## WHAT IS EXPECTED:
Only the lines below starting at the one that contains "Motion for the" and ending at the one that contains "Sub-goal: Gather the" are to be reproduced, exactly and with both ends kept.

## Collected data:
++++++++++++++++++++

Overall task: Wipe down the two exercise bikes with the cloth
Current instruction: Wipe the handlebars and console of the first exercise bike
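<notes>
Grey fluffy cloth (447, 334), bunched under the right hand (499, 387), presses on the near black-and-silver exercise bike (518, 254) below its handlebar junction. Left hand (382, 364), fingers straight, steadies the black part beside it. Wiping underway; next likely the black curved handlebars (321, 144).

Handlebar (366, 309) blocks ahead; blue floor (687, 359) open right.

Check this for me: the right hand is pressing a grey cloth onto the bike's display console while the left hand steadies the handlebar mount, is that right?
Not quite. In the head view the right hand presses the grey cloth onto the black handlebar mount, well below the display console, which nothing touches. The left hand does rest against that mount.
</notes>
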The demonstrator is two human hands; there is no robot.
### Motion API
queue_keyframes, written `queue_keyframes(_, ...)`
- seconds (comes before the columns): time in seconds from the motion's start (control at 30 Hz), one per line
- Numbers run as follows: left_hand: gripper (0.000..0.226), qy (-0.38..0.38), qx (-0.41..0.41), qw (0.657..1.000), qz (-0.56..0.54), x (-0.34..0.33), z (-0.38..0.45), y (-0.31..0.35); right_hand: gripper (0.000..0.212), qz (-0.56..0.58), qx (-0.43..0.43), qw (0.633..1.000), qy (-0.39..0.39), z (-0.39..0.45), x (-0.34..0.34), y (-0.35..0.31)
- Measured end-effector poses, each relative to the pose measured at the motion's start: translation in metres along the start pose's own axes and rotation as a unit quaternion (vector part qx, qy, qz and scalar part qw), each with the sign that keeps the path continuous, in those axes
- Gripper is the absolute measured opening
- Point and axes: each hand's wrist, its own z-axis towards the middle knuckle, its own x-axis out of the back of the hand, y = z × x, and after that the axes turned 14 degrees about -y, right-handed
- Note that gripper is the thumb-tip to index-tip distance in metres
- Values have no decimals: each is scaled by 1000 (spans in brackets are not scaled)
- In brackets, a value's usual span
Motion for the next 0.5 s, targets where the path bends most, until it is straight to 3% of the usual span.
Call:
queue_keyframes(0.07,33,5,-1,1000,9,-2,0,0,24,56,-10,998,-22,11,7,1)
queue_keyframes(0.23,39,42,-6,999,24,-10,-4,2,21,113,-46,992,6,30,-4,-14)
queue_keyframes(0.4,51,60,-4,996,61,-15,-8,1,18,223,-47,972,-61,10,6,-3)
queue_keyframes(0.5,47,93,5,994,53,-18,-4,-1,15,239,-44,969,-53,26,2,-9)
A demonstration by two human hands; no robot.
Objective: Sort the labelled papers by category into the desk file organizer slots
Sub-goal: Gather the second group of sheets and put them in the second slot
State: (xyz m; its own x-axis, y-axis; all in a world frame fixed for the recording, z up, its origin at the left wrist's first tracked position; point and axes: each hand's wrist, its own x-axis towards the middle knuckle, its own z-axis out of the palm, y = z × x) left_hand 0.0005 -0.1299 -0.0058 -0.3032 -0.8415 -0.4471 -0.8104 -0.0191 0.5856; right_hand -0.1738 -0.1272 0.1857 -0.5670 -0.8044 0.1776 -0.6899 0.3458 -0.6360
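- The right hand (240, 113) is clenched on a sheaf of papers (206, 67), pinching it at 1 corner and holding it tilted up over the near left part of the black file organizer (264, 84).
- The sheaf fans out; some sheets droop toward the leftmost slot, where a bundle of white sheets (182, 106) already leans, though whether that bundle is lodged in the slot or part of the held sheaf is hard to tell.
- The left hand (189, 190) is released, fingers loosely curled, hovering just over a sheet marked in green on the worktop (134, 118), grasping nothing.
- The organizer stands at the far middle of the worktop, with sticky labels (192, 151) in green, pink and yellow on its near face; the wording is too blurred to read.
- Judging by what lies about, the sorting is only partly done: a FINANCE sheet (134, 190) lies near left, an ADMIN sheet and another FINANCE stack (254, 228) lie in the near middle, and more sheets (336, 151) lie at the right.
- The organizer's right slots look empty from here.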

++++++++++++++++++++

## COMPLETED TASK:
Motion for the next 0.5 s, targets where the path bends most, until it is straight to 3% of the usual span.
Call:
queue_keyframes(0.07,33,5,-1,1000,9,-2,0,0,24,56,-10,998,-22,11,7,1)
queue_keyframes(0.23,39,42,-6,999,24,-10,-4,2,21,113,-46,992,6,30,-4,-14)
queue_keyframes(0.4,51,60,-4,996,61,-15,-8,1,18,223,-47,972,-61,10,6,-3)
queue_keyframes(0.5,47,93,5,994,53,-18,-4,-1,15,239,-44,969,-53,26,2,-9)
A demonstration by two human hands; no robot.
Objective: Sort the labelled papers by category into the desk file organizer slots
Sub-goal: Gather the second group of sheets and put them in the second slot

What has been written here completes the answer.